Other resorts are capitalizing directly on Pronghorn’s success. Brasada Ranch, just up the road across the Crook County line, has been taking referrals from Pronghorn and offering them lots for slightly less money — in the $200,000 to $450,000 range. Thornburgh Ranch, the 1,800-acre tract planned for west of Redmond, will play off the newfound niche for big-name golf design by offering an Arnold Palmer course.

An even newer wave of resorts may be just around the corner, with Bend homebuilder Dennis Pahlish, among others, announcing the purchase of a potential site in Crook County.

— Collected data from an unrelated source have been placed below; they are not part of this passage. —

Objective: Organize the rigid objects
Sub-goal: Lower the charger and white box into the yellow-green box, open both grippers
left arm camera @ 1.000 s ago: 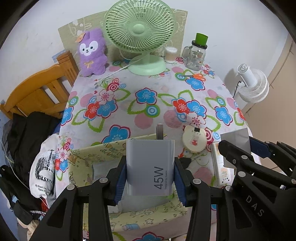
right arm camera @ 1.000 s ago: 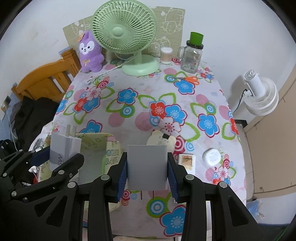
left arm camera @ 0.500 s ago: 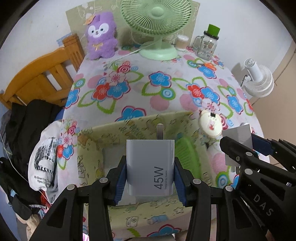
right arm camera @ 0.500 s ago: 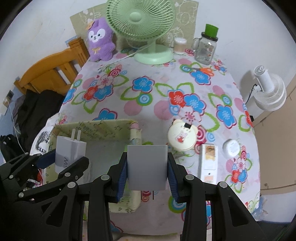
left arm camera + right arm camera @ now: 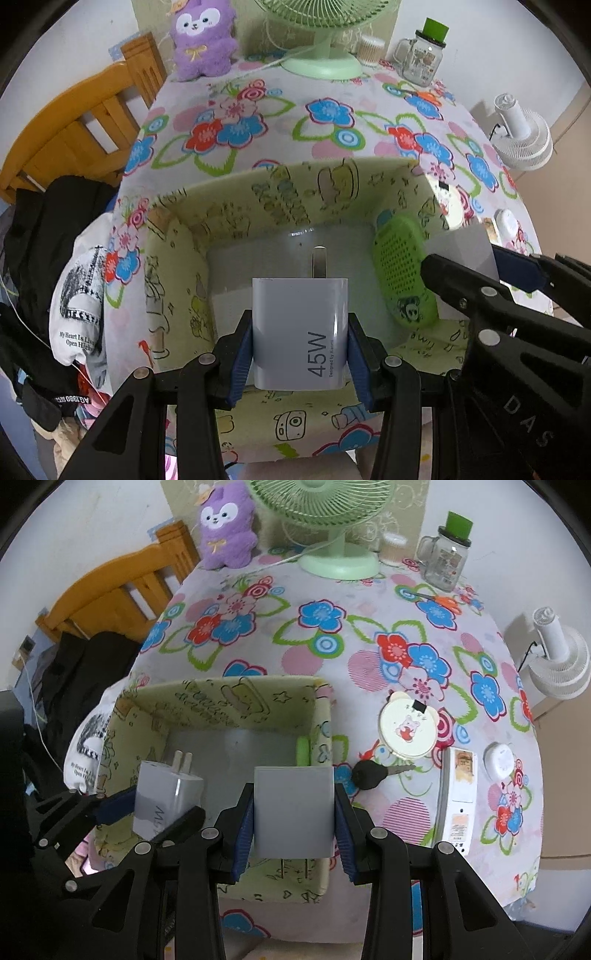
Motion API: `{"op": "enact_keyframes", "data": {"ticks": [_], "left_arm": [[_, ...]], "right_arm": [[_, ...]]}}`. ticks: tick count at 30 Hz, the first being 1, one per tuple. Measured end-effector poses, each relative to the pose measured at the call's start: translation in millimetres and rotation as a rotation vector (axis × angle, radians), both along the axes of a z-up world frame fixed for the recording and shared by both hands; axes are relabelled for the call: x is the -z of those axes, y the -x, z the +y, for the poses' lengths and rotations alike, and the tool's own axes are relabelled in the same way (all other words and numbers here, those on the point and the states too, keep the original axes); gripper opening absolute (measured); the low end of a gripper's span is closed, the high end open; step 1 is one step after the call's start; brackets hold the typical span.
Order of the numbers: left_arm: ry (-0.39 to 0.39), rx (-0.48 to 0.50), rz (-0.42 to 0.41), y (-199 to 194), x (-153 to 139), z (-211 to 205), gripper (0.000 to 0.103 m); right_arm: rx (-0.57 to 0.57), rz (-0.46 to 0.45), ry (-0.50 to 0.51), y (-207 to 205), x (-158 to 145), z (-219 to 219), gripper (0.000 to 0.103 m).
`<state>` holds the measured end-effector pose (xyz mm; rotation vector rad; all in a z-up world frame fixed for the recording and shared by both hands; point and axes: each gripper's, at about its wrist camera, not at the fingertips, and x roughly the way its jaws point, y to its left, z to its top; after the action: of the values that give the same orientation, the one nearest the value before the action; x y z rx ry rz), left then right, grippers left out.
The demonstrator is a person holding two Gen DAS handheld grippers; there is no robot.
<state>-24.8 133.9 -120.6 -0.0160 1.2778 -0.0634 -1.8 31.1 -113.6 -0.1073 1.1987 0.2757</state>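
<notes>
The left gripper (image 5: 300,347) is clamped on a white 45W charger (image 5: 300,332), prongs pointing away, held over the open fabric bin (image 5: 173,266) at the near left corner of the table (image 5: 369,602). The right gripper (image 5: 294,812) is closed tight on a plain grey charger (image 5: 294,810), its prongs pointing back toward the camera, above the bin's near right wall.

The bin, pale yellow-green with cartoon drawings, has a grey floor. Inside, a green perforated case (image 5: 404,273) leans against its right wall; the rest of the floor shows bare.

Just right of the bin on the flowered cloth lies a black car key (image 5: 369,773), then a long white box (image 5: 458,797) near the right edge and a small white round device (image 5: 498,762) beside it. A round bear-eared tin (image 5: 406,729) sits just beyond the key.

Along the far edge stand a purple plush toy (image 5: 227,524), a green desk fan (image 5: 332,524), a cotton-swab tub (image 5: 393,548) and a glass mug jar with a green lid (image 5: 447,554).
</notes>
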Motion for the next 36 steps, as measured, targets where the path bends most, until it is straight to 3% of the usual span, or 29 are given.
{"op": "enact_keyframes", "data": {"ticks": [6, 16, 18, 20, 32, 34, 36], "left_arm": [[0.007, 0.007, 0.018, 4, 8, -1, 0.048], [0.015, 0.015, 0.057, 5, 19, -1, 0.048], [0.008, 0.018, 0.038, 5, 15, -3, 0.057], [0.001, 0.025, 0.023, 5, 12, -4, 0.066], [-0.001, 0.026, 0.005, 6, -2, -3, 0.084], [-0.003, 0.024, -0.001, 6, -5, -2, 0.085], [-0.005, 0.024, -0.012, 7, -9, -3, 0.087]], "right_arm": [[-0.031, -0.009, 0.021, 2, 3, 11, 0.042], [-0.028, 0.066, 0.015, 7, 19, 14, 0.043], [-0.019, 0.069, -0.001, 7, 19, 12, 0.044], [-0.01, 0.074, -0.021, 7, 19, 10, 0.048], [0.001, 0.056, -0.074, 12, 4, 7, 0.063], [0.008, 0.035, -0.061, 13, -1, 6, 0.076], [0.019, 0.002, -0.041, 15, -7, 3, 0.082]]}}
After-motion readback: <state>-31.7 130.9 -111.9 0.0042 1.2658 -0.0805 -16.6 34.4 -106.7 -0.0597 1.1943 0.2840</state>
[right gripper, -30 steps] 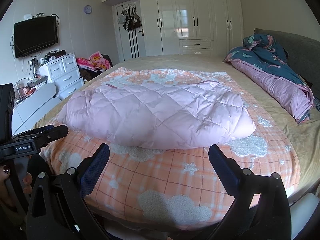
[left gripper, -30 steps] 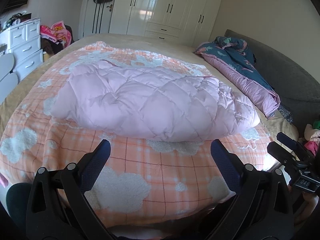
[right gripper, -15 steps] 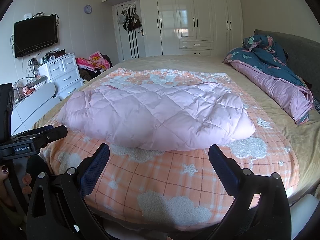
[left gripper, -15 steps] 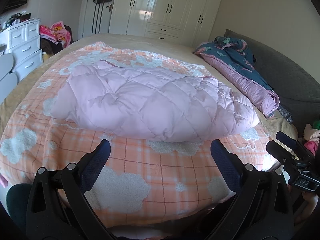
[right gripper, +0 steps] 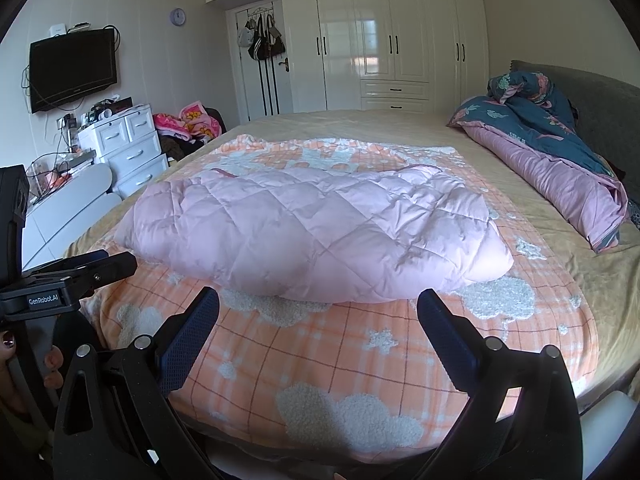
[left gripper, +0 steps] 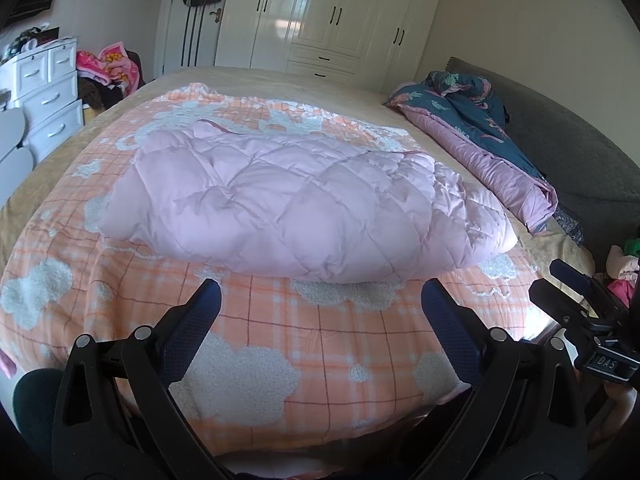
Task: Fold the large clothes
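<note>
A pink quilted puffer garment [left gripper: 304,204] lies folded in a thick bundle on an orange plaid blanket with white clouds [left gripper: 280,344] on the bed. It also shows in the right wrist view [right gripper: 316,232]. My left gripper [left gripper: 320,300] is open and empty, held above the blanket's near edge, short of the garment. My right gripper [right gripper: 318,304] is open and empty, also just short of the garment. Each gripper shows at the edge of the other's view: the right one [left gripper: 576,300], the left one [right gripper: 76,276].
A dark blue and mauve duvet [right gripper: 560,160] lies bunched along the bed's right side by a grey headboard [right gripper: 600,100]. White drawers [right gripper: 128,148] and a clothes pile [right gripper: 188,120] stand at the left. White wardrobes [right gripper: 380,40] line the far wall.
</note>
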`<state>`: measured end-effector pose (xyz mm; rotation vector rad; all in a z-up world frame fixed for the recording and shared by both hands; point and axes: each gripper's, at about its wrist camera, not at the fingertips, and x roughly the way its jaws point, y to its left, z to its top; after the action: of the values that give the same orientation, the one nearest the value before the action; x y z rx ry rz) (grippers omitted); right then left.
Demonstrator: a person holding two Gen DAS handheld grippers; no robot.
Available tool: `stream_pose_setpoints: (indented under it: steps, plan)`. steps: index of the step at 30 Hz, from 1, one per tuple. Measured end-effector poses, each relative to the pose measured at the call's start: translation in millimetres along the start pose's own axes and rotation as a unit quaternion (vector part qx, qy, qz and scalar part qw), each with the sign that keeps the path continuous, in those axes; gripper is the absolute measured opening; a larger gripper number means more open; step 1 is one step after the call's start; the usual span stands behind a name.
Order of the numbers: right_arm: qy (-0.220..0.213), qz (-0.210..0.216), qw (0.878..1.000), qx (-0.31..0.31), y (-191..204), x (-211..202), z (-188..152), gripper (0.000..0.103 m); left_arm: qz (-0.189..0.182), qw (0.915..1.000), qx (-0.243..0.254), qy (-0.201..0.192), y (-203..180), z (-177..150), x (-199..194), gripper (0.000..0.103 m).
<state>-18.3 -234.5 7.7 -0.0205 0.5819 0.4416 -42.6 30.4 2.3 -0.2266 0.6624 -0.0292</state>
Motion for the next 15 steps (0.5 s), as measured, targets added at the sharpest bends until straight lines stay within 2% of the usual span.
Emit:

Luke, a homebuilder himself for 30 years before entering politics, sees the region’s growth as inevitable and he figures destination resorts, with requirements that half of developable land be open space and which contributed $25 million to his county property tax revenue last year, are a good place to put newcomers.

“People are coming here anyway and if you can do it with less environmental impact, great,” he says. “They don’t put a big demand on services nor do homeowners put a lot of kids in school. This is good development if it’s done right.”

As for any potential labor challenges the growth might present for other sectors, he brushes those aside as isolated incidents.

“That’s what I pay economic development officials to worry about,” he says, referring to Deschutes County’s support of Lee’s organization. He adds: ”Tourism and construction are what are driving the economy. I think we have a strong, healthy economy.”

But that view may be shortsighted, akin to looking at all the roofs going up everywhere and declaring the local economy an unqualified success. 

Doing so ignores the real issues many employers across the region say they are facing in finding qualified people.

Indeed, for some manufacturers, more roofs may mean more trouble.